Beyond technology, the 5 Series features an optional fixed panoramic roof and a standard sliding sunroof. And, for those who care about such things, the 2024 5 Series can be fitted with a leather-free interior.
When it comes to haul, the BMW i5 eDrive40’s rear axle-mounted electric motor extracts its energy from an 84.3 kWh battery pack, generating 335 horsepower and 295 pound-feet of torque, or 317 lb-ft when the Sport Boost or Launch Control function is activated. Running 0-60 mph takes 5.7 seconds, top speed is 120 mph and range is 295 miles.
In contrast, the BMW i5 M60 xDrive sits at the top of the 5 Series range, with an electric motor on each axle that combines a 590-hp electric drivetrain with M performance characteristics and design detailing. As you might expect, reaching 60 mph takes less time, in this case 3.7 seconds, on the way to a top speed electronically limited to 143 mph or 130 mph with all-season tires. Range is 256 miles and is a preliminary BMW tests based on the EPA’s testing standards.
The BMW i5 enables Level 2 AC charging up to 11 kW. When using a DC fast charger, its 205-kW charging rate fills the battery from 10% to 80% in about 30 minutes.
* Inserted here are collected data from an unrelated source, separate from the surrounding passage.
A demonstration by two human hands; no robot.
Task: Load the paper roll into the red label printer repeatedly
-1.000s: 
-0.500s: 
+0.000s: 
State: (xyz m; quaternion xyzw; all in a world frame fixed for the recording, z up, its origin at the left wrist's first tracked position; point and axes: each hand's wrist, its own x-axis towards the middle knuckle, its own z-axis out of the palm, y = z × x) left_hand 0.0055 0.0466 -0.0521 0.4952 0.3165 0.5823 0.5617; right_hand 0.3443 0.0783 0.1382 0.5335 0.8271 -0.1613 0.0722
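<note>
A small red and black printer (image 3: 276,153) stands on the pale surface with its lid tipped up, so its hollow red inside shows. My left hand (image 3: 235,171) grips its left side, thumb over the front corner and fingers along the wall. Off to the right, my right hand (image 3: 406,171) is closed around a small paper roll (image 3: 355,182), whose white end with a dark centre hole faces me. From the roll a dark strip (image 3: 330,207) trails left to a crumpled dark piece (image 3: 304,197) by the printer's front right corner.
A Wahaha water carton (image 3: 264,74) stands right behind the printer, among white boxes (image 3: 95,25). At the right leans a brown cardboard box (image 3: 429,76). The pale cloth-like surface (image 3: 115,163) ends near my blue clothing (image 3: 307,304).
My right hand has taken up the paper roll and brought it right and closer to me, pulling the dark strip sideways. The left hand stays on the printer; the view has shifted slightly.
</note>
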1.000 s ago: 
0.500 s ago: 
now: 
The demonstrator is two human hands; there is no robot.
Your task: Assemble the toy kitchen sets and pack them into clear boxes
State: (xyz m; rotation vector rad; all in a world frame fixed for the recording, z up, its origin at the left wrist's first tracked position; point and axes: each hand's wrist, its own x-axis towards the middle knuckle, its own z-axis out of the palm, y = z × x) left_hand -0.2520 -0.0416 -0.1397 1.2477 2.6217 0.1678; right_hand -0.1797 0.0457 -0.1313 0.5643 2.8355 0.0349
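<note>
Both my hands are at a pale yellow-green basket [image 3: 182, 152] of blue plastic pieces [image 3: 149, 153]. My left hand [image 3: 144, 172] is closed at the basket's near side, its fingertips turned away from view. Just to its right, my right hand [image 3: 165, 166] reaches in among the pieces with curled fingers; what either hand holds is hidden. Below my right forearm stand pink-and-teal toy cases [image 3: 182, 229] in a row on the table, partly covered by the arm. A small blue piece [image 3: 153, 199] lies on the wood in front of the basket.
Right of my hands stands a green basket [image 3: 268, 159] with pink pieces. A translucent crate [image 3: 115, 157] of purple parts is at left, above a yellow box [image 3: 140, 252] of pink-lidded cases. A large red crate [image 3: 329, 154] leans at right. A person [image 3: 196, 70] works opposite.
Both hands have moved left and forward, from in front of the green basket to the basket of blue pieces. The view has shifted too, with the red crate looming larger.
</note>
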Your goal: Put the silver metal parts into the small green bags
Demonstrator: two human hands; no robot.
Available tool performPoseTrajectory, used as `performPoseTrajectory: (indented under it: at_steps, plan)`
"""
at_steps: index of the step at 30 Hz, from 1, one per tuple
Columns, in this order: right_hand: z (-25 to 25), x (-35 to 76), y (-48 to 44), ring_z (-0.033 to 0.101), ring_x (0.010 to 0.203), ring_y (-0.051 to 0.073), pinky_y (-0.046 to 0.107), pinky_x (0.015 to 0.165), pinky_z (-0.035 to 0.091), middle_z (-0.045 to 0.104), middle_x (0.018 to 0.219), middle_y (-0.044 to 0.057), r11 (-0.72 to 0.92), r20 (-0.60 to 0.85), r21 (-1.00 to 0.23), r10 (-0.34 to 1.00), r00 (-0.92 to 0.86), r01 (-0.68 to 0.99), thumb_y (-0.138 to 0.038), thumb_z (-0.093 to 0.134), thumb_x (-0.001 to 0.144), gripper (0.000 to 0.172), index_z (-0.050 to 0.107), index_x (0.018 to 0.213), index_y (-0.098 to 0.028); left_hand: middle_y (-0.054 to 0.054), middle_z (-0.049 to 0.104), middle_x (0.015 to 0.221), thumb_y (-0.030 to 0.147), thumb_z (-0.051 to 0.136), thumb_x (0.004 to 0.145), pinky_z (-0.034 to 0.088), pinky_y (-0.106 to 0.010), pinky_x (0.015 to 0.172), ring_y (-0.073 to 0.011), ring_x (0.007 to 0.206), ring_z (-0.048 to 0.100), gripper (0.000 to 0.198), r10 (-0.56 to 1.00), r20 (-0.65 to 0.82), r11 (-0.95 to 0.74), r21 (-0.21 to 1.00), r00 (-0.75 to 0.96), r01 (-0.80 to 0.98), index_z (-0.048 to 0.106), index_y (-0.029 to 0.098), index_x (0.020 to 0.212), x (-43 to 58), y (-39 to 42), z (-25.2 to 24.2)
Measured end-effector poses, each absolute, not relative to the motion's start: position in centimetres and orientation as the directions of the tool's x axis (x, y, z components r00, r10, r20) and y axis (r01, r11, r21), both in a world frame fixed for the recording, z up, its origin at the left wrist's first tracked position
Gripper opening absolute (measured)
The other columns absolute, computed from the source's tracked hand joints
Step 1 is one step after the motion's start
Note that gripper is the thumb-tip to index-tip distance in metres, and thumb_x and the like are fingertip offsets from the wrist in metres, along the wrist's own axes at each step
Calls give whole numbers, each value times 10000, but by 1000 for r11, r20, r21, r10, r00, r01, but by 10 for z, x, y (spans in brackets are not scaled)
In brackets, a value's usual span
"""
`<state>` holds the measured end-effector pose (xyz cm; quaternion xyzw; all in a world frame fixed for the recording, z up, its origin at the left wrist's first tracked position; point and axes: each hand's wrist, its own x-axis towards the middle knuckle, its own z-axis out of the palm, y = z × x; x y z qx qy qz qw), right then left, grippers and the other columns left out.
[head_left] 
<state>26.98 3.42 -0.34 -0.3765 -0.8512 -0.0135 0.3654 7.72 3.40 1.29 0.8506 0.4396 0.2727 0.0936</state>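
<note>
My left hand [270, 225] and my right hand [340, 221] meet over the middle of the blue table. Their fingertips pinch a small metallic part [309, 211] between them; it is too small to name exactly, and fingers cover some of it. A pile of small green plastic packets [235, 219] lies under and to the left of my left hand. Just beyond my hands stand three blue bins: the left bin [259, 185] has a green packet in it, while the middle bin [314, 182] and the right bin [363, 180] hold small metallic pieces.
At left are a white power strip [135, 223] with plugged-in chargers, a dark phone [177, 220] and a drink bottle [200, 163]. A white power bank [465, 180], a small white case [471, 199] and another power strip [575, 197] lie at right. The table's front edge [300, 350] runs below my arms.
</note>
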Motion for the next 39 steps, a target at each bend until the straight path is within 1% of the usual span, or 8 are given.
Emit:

Better yet, BMW i5 buyers get two years of free 30-minute charging sessions at Electrify America DC fast-chargers.
To help conserve power, a Max Range feature restricts power and speed to conserve battery power. In addition, the driver can adjust the amount of the i5’s regenerative braking.
Fill her up
But if your preferences are for something more conventional, the 530i and 530i xDrive get a 2.0-liter TwinPower Turbo inline 4-cylinder engine that produces 255 hp and 295 lb-ft of torque, enough to reach 60 mph in 5.9 seconds with rear-wheel drive, 5.8 seconds with all-wheel drive.
In contrast, the BMW 540i xDrive, which enters production in November 2023, receives its power from a 3.0-liter TwinPower Turbo engine rated at 375 hp and 384 lb-ft of torque, which increases to 398 lbft with the added 48-volt mild hybrid system. Reaching 60 mph takes but 4.5 seconds.
Regardless of driveline, the 5 Series employs a double-wishbone front axle, five-link rear axle and a 0.3-inch lower ride height. Variable ratio electromechanical power steering is standard. As you might expect, the BMW i5 M60 xDrive gets a standard adaptive M suspension and rear-wheel steering. Active Roll Stabilization is optional.
Meanwhile, the i5 comes with hydraulic damping to help calm body motions over rough stuff.
Notably, BMW’s optional Driving Assistance Professional now includes Highway Assistant, which enables hands-free driving at speeds up to 85 mph. Uniquely, the system’s Active Lane Change can be controlled by eye activation. When the 5 Series recommends changing lanes, the driver merely looks at the corresponding side mirror to confirm the lane change.
In all, it makes for the most advanced 5 Series BMW has built in its five-decade run.
Look for it to arrive in showrooms come October.